Records from a collection
== Segment start ==
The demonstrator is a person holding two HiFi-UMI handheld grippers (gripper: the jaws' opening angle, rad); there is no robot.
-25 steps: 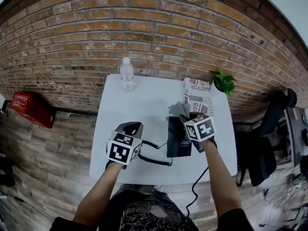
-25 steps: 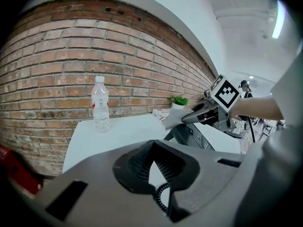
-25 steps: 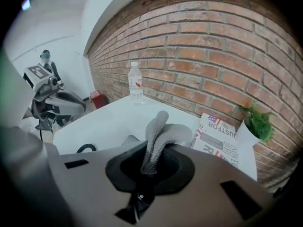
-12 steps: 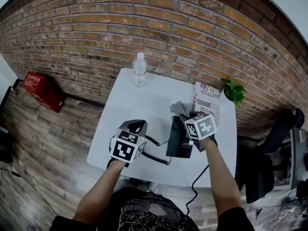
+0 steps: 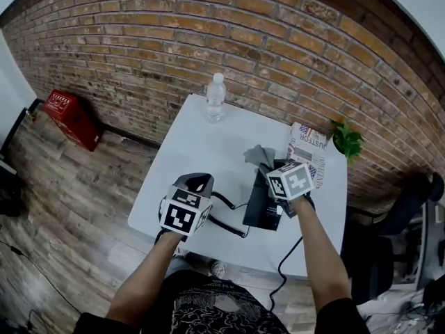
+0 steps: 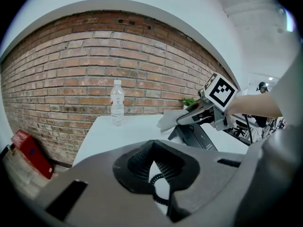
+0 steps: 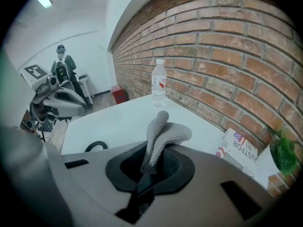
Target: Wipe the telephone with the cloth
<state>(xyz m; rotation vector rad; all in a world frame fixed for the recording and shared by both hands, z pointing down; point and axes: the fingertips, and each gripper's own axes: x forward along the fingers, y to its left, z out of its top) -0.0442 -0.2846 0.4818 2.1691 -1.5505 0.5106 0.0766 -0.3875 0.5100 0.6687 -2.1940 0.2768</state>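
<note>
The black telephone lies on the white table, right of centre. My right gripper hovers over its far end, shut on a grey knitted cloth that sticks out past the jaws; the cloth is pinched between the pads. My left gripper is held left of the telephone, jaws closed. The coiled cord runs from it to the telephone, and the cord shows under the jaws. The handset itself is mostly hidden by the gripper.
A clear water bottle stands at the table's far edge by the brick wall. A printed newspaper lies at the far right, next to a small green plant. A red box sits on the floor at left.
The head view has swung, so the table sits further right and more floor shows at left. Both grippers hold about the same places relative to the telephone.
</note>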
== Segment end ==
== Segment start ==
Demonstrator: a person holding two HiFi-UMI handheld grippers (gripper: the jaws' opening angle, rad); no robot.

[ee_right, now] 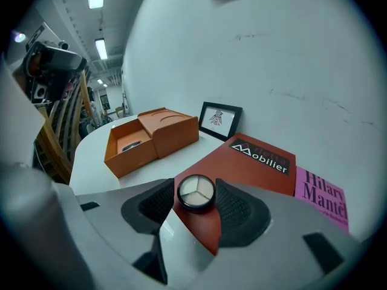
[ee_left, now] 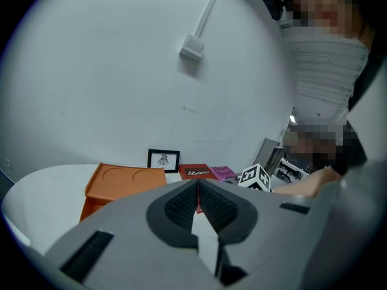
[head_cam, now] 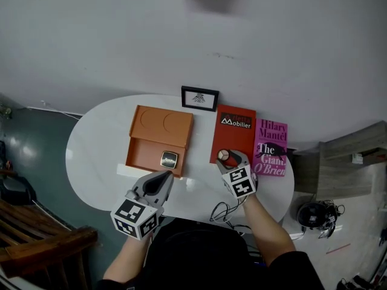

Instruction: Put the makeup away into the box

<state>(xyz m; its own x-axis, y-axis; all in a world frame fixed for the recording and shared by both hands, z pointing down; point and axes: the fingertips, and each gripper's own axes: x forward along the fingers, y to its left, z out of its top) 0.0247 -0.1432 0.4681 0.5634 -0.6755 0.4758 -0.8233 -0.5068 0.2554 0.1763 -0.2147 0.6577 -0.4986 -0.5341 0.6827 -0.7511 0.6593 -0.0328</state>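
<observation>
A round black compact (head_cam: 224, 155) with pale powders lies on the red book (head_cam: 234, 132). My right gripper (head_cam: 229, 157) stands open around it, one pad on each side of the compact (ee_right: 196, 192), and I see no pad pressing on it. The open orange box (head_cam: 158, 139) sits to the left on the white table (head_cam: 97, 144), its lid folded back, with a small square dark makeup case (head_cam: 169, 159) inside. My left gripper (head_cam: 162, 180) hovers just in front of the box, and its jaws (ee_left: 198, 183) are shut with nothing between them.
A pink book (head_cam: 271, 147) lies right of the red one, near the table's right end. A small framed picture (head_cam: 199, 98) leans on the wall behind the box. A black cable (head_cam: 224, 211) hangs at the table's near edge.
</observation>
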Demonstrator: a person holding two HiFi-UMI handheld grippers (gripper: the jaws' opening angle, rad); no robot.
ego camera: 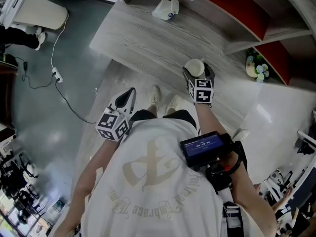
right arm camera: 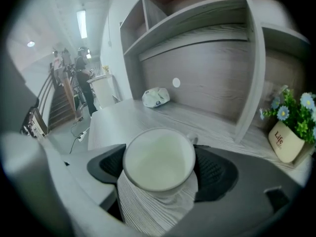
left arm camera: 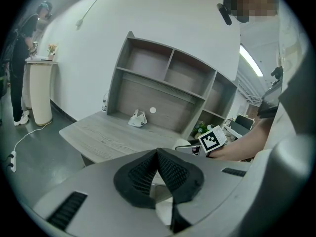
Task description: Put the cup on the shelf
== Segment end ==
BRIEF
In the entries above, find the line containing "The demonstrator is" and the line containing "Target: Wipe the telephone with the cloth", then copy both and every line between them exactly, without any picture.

SOLVED EXERCISE
The demonstrator is a person holding two HiFi-UMI handheld grippers (gripper: the jaws' opening angle, rad); there is no robot.
-25 steps: 
-25 steps: 
-25 steps: 
-12 steps: 
+0 steps: 
+0 steps: 
+0 steps: 
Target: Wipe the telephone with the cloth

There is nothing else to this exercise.